You don’t need Google to unravel the skein of lies and clues in Agatha Christie’s comic-mystery, The Spider’s Web, directed by Michael David Fox for the Long Beach Playhouse Mainstage Theatre.
You just need to sit back for an evening of sleuth and goof.
Fox elicits a spirited performance out of a solid cast. He had wonderful material – entertaining, literate, a clever set up, a devious resolution - with which to work. It’s not just a mystery (drawing room, polite company, a dead body), it’s English, so the men are tweedy and the women are reedy.
Twists and turns will draw you off the scent. A Cassandra-like wife lies so much that no one believes her when she tells the truth; a secret chamber; a corpse; an uncle who worked for British Intelligence in the Great War; a diplomat husband who will secret the Prime Minister and the Soviet Union’s Foreign Minister Molotov back to the manor for a private, career-enhancing powwow; and a judge with a propensity for cocktails swigged not stirred.
And there are laughs and chortles, as well. It’s like doing Thursday’s New York Times crossword puzzle as Steven Wright provides ambient noise on the telly.

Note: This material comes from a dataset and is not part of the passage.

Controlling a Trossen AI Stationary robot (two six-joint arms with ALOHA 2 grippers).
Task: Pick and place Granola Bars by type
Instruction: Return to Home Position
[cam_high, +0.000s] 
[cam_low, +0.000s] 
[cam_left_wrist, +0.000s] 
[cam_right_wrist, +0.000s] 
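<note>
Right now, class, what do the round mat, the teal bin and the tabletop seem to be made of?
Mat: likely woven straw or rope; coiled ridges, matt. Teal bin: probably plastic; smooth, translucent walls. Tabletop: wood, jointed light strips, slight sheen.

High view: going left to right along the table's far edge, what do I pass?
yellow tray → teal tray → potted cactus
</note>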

Clarissa Hailsham-Brown (Melissa Leigh), second wife of Henry (Ryan Treller), step-mom of Pippa (Kaylee Bouwens), niece of Sir Rowland Delahaye (Mitchell Nunn), flirter to flirtee Jeremy Warrender (Ryan Young) - that family tree’s a web unto itself – gets an unexpected and harrowing visit from Oliver Abbott (Joseph Byrd), married to Pippa’s mother. Repo-man-ish, he promises blackmail if not grievous bodily harm. For his effort, someone strikes him beastly dead.
Thence ensues a CSI: English Countryside, led by Inspector Lord (Rick Kopps) and Constable Jones (Todd Gilliam). After some major league detection and some amateur though no less effective and impressive detection, we get one big “Aha!,” crime solved.
Whodunit and why? I’m not saying though I will confess it’s got my stamp of approval.
Fox slyly keeps us chasing after red herrings like a color-blind cat.
With his solid ensemble cast, he juggles culprit candidates with such a light and sure hand that we realize it’s not so much about resolving – perhaps avenging - someone’s murder as it is keeping us guessing who, what, and why.
The cast was puzzle-piece perfect. Leigh made the delightful Clarissa an insouciant, inveterate fibber. Bouwens made us think Pippa murdered Step Dad Dearest by dint of will. Nunn touted with octopus ink ambiguity Delahaye’s work in Intelligence. Treller made us question the real nature of his secret meeting with Molotov. Kopps, with his unplaceable accent, made us wonder what the Lord Lord was up to. And I was sure (I was right) there was more to Rebecca Rainbolt’s Mrs. Elgin the maid and Mildred Peake’s Martha Duncan the gardener than met the eye. A ton more.